Лялькин, во второй раз с наслаждением смотрел на Огаркову, почерневшую и подурневшую от страха. Он буквально купался в волнах ужаса, которые исходили от неё. Он мог бы вот так оставить Огаркову одну умирать от холода, заполнявшего её существо, но она нужна была Геннадию Петровичу. Нужна.
– Теперь, когда ты поняла и осознала, что за все в этом мире нужно платить, и часто – очень дорогой ценой, я укажу тебе единственный путь к спасению и к власти. А пока… – Лялькин встал и погрузил себя в то особое состояние, в котором он был способен отыскать мысленным взором источник «живой силы», той самой, без которой человек обращается в труп.
«Донор» нашелся в соседней квартире и Лялькин «подключил» его к Огарковой. Через полчаса Зинаида Яковлевна была свежа и энергична, а в соседней комнате скончался некто Мелкин Иван Сидорович, мужчина сорока двух лет, от острой коронарной недостаточности, как сказали позже врачи. Лялькин ли переусердствовал, или на самом деле сердце Ивана Сидоровича работало на пределе, это не интересовало ни Огаркову, ни самого чародея.
– Теперь слушай меня, – выдохнул Лялькин уставшим голосом, поскольку пришлось потратить немало собственных сил для того, чтобы энергия «шла» от «донора» к «реципиенту», тем более что сам донор находился в таком безвольном состоянии. – Тебе нужно научиться самой «подзаряжать» себя. Ты меня понимаешь?
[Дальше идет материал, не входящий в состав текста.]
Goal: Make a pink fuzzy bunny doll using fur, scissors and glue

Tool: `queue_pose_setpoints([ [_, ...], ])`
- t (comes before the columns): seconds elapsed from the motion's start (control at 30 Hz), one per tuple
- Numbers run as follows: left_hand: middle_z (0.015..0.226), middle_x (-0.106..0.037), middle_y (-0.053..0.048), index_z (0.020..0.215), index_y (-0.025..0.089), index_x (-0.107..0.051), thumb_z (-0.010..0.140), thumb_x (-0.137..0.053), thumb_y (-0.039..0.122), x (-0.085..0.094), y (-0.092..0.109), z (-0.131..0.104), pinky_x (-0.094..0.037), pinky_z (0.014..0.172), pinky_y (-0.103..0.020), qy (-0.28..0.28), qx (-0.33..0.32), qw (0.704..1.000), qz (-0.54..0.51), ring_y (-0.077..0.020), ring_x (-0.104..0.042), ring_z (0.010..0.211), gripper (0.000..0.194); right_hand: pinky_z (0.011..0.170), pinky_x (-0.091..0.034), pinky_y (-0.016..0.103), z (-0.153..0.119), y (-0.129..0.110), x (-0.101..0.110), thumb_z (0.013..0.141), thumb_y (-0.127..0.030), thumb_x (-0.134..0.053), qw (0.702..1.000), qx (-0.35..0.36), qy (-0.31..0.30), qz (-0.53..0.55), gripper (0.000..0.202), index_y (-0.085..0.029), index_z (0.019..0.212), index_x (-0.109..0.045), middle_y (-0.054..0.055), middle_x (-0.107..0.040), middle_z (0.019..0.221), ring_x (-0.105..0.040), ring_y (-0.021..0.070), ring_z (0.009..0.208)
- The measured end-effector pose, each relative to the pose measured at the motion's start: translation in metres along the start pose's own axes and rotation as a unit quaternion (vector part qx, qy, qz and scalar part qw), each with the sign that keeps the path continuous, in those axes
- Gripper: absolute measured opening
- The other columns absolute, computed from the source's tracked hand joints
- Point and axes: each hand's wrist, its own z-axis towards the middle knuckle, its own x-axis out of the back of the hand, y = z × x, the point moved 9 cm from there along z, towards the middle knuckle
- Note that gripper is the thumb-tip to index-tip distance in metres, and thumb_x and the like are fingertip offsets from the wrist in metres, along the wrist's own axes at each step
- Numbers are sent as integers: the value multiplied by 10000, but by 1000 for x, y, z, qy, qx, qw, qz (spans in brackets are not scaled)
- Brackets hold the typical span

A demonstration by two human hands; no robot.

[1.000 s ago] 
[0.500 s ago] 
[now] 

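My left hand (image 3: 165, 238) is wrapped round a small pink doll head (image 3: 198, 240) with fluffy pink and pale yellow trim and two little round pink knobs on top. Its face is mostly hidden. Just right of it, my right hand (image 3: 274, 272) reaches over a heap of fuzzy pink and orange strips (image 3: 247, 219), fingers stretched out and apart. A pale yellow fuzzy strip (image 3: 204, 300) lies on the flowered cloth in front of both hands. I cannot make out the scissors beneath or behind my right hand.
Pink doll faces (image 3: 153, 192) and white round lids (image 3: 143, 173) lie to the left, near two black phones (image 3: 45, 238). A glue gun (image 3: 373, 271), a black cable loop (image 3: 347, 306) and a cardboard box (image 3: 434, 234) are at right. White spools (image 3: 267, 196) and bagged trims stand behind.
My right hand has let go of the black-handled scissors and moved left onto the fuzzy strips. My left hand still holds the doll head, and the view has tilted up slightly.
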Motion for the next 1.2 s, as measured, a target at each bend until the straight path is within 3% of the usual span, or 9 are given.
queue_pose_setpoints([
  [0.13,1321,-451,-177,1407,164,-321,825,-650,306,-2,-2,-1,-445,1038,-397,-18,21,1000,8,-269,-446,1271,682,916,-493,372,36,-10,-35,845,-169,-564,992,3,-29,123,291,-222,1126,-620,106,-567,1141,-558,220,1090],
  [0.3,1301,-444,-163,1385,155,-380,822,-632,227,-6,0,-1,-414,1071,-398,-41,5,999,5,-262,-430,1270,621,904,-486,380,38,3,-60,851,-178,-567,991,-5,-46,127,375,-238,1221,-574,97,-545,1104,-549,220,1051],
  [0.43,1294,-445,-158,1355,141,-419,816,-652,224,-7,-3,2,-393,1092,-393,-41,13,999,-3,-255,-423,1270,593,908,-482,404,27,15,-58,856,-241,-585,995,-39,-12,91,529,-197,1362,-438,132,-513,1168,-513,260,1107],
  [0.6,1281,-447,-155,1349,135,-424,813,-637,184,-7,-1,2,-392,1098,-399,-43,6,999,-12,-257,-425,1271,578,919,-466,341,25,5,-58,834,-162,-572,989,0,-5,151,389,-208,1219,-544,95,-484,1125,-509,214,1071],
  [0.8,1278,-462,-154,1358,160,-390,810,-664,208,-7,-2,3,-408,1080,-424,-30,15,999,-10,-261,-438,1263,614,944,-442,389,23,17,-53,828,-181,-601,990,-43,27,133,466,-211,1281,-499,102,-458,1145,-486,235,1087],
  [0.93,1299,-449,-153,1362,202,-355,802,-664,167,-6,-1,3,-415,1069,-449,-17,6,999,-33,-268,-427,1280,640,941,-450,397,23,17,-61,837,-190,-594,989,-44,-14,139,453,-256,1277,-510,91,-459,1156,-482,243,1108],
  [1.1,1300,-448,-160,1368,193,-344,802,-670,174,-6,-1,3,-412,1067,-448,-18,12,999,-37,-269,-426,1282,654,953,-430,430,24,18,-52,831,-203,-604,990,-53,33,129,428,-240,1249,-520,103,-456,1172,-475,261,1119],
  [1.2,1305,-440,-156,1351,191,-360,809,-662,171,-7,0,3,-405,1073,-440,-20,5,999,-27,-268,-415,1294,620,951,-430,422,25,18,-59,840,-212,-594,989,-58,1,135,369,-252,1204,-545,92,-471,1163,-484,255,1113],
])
– Да, – отозвалась Зинаида, наслаждаясь необычайной, распирающей силой, которая влилась в неё. – Прости меня, я вела себя по-дурацки, по-бабьи.
На это признание Лялькин только усмехнулся:
– Значит, поняла, что я не буду около тебя нянькой. Так вот, бери срочно отпуск и выезжай в Москву, адресок я тебе дам и еще кое-что по мимо этого. Перед отъездом скажу. А пока, делай вот так… – Лялькин продемонстрировал ей несложный прием, известный почти всем начинающим магам и колдунам. – Глубоким вдохом в себя ты мысленно как бы вбираешь из окружающего тебя пространства энергию, а потом на выдохе также мысленно «вкачиваешь», «вдуваешь» её в область затылка и вниз по позвоночному столбу до самого кобчика, в руки, ноги и прочие места. Лучше это делать, сосредоточив свое внимание на конкретном человеке. От него вбираешь и втягиваешь в себя.